Las alas son para volar


El día a día no nos deja tiempo para pararnos a pensar, a veces parece que hayamos deshumanizado algunas empresas, dejando que los procedimientos y la tensión dirijan nuestros lugares de trabajo. Trabajamos con personas y son ellas las que hacen realidad alcanzar los objetivos.


En este sentido, la responsabilidad de las personas que tienen otras personas a su cargo es crear las condiciones laborales adecuadas para que éstas se desarrollen y juntos alcanzar las metas propuestas.


Estas condiciones pasan por generar relaciones de confianza y cooperación basadas en la escucha, la aceptación y la apreciación de nuestro equipo.


Erase una vez un pequeño pájaro (nos cuenta el cuento de “Las alas son para volar”) que quería aprender a volar tirándose desde un árbol, en lugar de hacerlo desde un acantilado, como le había aconsejado su padre. Al tirarse desde el árbol el pajarito se hizo un gran chichón en la cabeza y el pequeño le recriminó a su padre que no había conseguido volar y le llamó mentiroso. El padre le contestó que para volar tenía que crear un espacio de aire libre necesario para que las alas se desplieguen.

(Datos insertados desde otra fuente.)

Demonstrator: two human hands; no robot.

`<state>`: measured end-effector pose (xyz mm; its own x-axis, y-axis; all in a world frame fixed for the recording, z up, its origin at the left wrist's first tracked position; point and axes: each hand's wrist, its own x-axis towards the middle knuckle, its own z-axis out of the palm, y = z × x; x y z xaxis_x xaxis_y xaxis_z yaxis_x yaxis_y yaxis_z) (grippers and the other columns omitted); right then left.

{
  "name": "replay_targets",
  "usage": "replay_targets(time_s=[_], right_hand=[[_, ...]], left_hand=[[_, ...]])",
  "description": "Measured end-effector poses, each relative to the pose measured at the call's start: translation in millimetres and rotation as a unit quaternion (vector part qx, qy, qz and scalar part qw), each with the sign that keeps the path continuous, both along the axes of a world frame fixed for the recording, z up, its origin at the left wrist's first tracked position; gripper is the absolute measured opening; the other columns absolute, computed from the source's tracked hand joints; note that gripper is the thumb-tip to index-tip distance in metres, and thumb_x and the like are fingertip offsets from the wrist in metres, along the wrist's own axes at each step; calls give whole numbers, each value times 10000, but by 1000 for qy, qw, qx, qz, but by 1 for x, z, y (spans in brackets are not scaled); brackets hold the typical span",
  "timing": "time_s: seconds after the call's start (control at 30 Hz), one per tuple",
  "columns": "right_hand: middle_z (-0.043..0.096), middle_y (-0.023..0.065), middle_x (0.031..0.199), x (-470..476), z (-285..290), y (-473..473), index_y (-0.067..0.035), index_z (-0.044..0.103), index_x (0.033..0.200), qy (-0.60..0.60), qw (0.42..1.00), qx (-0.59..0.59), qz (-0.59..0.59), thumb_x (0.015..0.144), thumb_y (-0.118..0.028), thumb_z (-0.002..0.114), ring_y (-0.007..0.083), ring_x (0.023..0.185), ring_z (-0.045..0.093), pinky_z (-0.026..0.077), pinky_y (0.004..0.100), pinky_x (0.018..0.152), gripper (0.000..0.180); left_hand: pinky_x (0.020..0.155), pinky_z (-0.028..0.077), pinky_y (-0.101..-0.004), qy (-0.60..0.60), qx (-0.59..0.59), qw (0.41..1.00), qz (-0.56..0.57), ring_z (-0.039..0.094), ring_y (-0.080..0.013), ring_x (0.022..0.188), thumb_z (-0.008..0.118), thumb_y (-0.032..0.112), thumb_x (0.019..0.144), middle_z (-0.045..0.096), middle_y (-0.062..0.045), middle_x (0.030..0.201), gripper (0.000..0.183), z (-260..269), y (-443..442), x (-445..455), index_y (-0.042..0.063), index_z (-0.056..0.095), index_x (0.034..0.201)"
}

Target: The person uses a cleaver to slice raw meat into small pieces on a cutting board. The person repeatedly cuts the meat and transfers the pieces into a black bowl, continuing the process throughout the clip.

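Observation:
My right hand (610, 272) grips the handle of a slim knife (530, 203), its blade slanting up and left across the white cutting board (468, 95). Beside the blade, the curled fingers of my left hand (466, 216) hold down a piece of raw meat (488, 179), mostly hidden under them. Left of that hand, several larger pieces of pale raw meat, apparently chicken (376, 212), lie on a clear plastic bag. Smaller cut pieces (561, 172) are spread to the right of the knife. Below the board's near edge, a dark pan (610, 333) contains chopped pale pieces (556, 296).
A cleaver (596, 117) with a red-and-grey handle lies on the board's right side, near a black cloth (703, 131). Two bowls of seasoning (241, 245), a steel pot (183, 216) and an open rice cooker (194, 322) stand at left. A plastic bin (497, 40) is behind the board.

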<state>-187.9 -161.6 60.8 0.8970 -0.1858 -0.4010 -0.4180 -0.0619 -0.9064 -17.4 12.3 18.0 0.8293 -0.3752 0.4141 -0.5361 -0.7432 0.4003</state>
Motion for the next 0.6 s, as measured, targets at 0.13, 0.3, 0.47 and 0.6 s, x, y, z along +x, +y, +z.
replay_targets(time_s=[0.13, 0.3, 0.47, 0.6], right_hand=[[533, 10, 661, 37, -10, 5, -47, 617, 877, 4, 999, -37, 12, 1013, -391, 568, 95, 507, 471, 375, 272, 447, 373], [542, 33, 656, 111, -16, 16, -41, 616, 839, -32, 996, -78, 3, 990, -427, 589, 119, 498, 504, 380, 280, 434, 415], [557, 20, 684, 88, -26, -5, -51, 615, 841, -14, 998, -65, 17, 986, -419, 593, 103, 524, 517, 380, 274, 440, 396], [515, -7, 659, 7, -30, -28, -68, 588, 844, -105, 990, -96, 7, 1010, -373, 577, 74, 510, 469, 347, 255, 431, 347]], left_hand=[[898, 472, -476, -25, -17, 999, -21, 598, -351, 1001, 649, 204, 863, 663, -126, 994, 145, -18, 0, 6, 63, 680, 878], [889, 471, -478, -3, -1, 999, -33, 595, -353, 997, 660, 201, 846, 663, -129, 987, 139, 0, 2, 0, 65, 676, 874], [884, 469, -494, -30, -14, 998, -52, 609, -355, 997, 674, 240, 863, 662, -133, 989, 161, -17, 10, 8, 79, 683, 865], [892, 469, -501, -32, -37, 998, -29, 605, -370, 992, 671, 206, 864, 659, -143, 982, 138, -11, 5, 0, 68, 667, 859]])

Las personas aprendemos y nos desarrollamos cuando creamos las condiciones adecuadas, no se trata tanto de forzar sino de permitir crecer. Tirarse desde un árbol no era suficiente para que el pequeño pájaro volara, necesitaba tirarse desde más arriba para que la velocidad, el aire y la necesidad de desplegar las alas le hicieran emprender el vuelo.


Las personas también volamos cuando existe ese espacio o condiciones para que nuestras alas se desplieguen. Todos tenemos alas, en ocasiones las tendremos que fortalecer, pero es seguro que todos tenemos capacidad para desplegarlas y volar.


La cuestión es ¿cuánto contribuyes tú a que las personas de tu equipo más cercano desarrollen su potencial?